In the records below, the line with "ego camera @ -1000" and every line after it must be written out exactly; no pictures belong in the result.

Segment Start: DATA FOR THIS TASK

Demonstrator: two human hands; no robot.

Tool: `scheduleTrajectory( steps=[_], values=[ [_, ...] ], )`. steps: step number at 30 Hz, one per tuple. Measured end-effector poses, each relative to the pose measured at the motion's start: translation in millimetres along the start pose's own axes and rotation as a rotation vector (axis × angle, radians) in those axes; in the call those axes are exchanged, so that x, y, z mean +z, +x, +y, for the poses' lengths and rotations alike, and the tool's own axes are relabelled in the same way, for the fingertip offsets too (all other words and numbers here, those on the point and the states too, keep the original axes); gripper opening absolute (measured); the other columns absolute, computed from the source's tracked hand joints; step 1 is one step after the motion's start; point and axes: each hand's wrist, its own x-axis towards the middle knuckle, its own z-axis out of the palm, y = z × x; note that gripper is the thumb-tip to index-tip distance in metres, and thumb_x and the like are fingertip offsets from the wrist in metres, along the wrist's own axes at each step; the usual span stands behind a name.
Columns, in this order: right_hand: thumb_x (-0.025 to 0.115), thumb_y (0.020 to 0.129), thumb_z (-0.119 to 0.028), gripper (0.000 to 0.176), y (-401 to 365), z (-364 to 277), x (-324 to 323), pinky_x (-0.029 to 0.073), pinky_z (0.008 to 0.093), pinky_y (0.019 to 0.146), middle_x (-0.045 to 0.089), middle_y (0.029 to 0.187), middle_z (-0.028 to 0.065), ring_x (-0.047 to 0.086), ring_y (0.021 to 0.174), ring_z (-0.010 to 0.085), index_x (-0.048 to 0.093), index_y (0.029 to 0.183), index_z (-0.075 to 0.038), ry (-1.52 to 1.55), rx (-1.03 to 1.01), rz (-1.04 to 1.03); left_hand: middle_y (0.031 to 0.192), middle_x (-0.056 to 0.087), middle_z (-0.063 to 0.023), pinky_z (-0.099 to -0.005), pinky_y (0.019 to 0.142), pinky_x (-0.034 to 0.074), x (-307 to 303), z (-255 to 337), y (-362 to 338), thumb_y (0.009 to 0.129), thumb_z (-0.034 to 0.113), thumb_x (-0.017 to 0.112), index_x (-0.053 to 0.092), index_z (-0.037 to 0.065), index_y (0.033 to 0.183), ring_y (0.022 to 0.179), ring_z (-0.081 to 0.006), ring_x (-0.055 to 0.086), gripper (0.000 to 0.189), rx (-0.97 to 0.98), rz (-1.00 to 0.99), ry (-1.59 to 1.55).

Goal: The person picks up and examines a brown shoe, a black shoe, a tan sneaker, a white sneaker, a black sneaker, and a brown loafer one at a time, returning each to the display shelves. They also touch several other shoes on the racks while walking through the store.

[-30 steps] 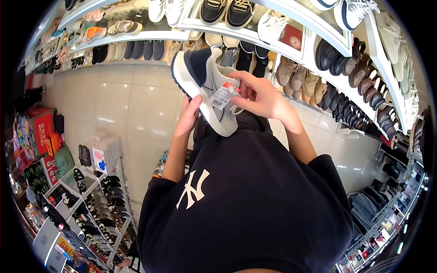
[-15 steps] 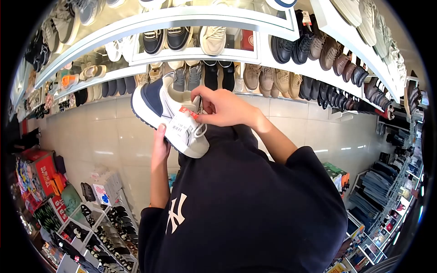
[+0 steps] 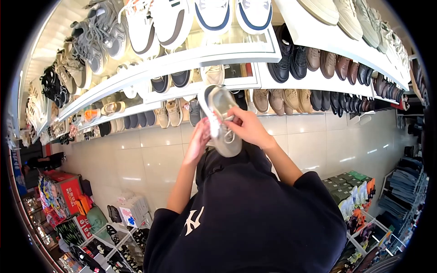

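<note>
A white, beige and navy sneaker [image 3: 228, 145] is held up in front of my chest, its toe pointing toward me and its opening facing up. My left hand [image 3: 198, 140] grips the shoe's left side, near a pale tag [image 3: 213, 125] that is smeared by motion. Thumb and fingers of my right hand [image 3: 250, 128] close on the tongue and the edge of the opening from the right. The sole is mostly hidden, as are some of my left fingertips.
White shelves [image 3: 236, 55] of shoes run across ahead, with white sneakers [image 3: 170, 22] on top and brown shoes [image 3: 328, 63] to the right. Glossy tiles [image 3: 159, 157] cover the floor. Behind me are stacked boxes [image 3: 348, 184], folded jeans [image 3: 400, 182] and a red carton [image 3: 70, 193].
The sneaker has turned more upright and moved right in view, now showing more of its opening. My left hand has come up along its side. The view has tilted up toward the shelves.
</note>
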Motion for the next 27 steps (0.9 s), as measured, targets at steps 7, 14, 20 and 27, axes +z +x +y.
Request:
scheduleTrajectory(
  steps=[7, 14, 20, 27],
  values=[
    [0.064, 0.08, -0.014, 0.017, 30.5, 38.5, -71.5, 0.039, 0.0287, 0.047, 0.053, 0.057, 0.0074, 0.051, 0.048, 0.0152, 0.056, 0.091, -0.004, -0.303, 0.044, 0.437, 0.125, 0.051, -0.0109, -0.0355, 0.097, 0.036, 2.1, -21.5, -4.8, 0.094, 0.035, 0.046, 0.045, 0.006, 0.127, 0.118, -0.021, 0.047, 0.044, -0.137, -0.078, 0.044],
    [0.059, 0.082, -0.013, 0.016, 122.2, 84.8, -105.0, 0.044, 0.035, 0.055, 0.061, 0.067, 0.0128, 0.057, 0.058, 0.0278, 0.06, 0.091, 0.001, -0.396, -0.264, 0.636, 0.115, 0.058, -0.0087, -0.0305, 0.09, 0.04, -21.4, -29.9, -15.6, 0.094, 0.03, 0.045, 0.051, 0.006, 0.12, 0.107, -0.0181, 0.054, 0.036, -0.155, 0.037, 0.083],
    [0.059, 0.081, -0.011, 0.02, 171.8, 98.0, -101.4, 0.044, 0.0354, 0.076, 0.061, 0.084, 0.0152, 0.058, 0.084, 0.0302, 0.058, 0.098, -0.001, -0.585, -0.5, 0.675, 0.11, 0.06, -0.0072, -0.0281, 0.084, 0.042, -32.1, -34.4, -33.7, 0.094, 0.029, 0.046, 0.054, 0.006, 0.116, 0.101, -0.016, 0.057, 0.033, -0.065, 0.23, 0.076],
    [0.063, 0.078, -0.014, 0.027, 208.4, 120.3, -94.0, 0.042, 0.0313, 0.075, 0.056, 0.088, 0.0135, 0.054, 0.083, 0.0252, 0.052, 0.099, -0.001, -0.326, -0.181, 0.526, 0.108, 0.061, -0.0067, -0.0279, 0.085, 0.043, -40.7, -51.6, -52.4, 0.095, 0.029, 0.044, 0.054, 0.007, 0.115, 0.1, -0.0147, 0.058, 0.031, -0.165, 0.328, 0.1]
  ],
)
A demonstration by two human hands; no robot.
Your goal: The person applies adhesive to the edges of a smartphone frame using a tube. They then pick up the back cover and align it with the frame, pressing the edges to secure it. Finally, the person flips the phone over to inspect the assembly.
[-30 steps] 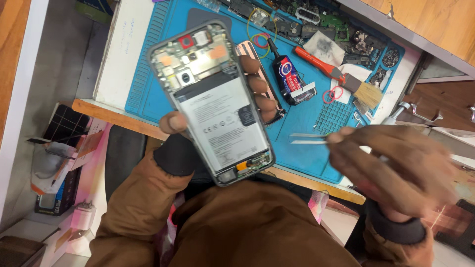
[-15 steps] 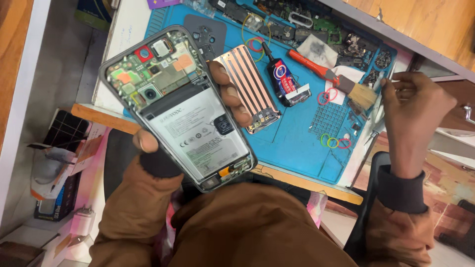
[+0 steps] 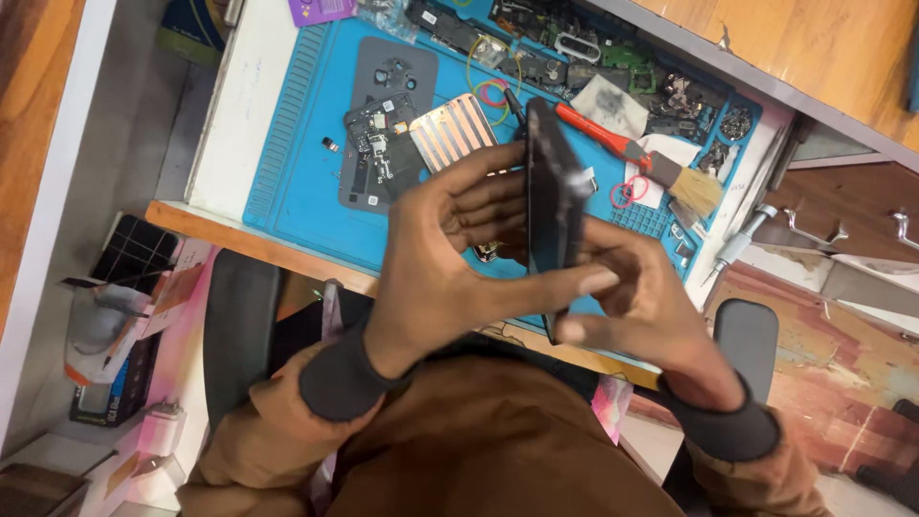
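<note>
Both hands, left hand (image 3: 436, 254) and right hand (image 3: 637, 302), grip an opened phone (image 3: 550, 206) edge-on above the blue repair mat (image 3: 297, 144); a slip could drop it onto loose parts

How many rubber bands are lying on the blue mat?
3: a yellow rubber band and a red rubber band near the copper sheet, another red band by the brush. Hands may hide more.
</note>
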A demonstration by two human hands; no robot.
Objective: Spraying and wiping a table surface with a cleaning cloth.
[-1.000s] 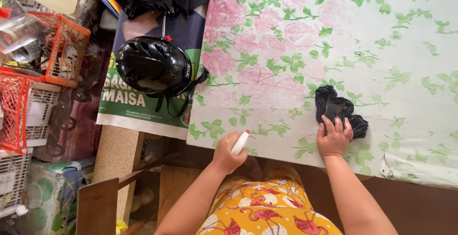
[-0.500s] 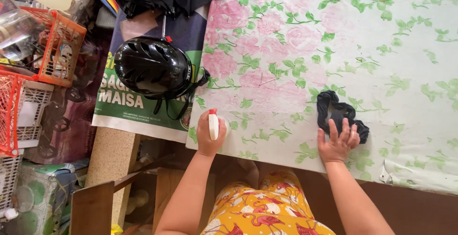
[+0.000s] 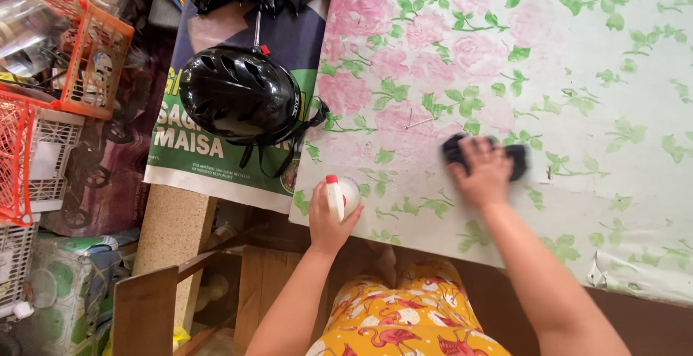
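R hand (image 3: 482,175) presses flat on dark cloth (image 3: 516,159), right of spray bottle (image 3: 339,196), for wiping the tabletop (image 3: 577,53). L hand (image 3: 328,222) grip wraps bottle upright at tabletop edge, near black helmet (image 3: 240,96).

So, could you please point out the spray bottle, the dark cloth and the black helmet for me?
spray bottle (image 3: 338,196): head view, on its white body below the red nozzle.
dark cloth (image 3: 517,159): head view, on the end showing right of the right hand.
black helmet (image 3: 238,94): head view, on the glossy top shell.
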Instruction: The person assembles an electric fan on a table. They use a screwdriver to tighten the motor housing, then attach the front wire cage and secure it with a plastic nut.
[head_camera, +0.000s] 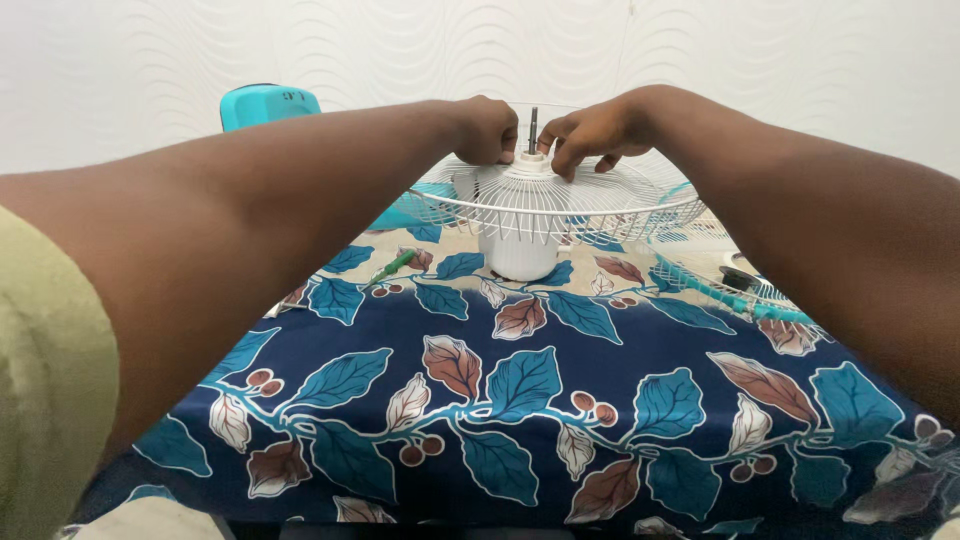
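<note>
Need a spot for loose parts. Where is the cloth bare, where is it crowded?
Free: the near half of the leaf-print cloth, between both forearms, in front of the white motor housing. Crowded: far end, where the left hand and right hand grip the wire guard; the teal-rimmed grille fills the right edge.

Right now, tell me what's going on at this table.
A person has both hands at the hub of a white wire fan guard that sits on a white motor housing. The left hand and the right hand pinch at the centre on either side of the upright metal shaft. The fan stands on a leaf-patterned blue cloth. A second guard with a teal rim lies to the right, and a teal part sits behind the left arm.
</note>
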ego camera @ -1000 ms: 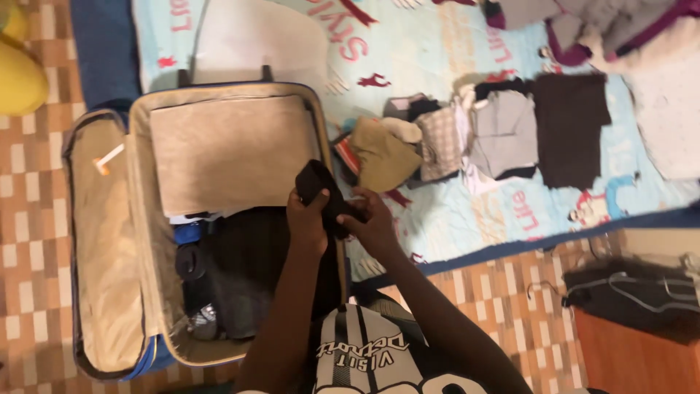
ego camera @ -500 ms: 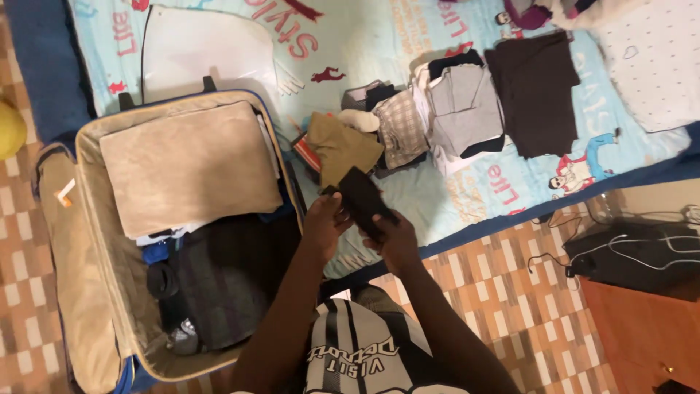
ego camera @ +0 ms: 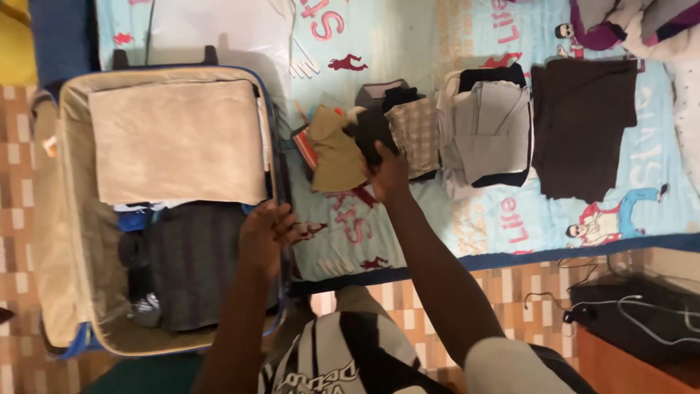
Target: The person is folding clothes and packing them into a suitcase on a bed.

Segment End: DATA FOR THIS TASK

• **EXERCISE RESPONSE**:
ego camera @ -1000 ms: 
ego camera @ -500 ms: 
ego camera @ +0 ms: 
Target: The person is folding clothes and packing them into a suitcase on a bed.

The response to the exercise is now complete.